# WHAT TO WORK ON
Among the lines of the records below, copy those that hold the word "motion".
★ ★ ★ ★ ★
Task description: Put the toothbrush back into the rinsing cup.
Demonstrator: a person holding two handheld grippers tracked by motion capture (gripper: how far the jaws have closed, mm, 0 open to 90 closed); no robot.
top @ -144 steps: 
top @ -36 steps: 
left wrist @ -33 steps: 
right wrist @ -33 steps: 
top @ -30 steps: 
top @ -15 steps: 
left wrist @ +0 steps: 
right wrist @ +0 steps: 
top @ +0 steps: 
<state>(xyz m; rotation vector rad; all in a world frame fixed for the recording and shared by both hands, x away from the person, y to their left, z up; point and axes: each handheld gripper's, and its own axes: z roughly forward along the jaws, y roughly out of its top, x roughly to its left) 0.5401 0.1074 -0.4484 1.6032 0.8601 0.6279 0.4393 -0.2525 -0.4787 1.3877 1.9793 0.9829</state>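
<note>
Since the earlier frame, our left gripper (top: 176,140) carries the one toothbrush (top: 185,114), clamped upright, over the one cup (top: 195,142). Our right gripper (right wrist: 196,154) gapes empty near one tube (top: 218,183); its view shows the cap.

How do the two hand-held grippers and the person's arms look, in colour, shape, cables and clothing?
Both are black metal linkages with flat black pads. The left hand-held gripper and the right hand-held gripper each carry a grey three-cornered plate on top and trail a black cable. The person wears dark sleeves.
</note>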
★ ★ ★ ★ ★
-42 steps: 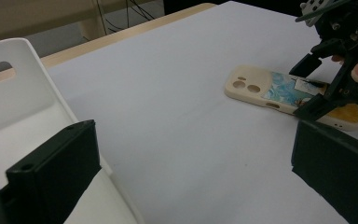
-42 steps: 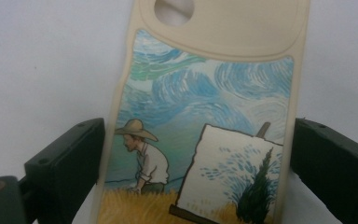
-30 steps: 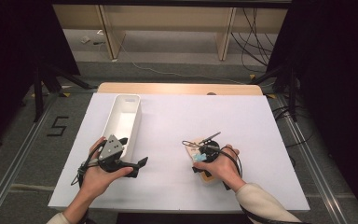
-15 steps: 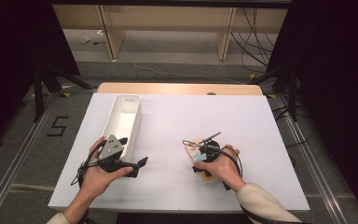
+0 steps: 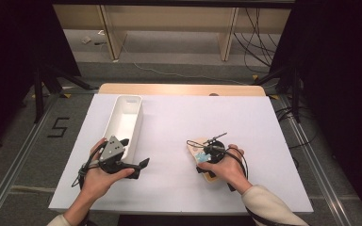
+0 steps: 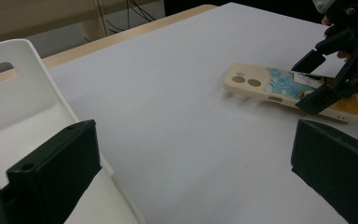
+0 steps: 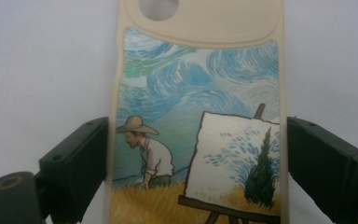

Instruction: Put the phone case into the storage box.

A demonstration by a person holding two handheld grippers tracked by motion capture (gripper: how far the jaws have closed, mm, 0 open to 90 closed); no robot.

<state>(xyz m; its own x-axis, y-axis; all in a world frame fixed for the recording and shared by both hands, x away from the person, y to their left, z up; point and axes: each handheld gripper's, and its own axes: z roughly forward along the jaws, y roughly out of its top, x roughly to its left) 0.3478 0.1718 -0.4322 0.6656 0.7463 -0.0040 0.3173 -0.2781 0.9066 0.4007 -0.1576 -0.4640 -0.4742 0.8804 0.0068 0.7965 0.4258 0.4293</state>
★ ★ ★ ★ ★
# COMPLETED EXERCISE
Demonstrator: a person holding two handheld grippers tracked by motion capture (gripper: how far the jaws have closed, mm, 0 open to 90 closed); no robot.
A demonstration by a person holding two handheld grippers tracked by motion capture (gripper: how far the jaws have closed, mm, 0 open to 90 closed); no robot.

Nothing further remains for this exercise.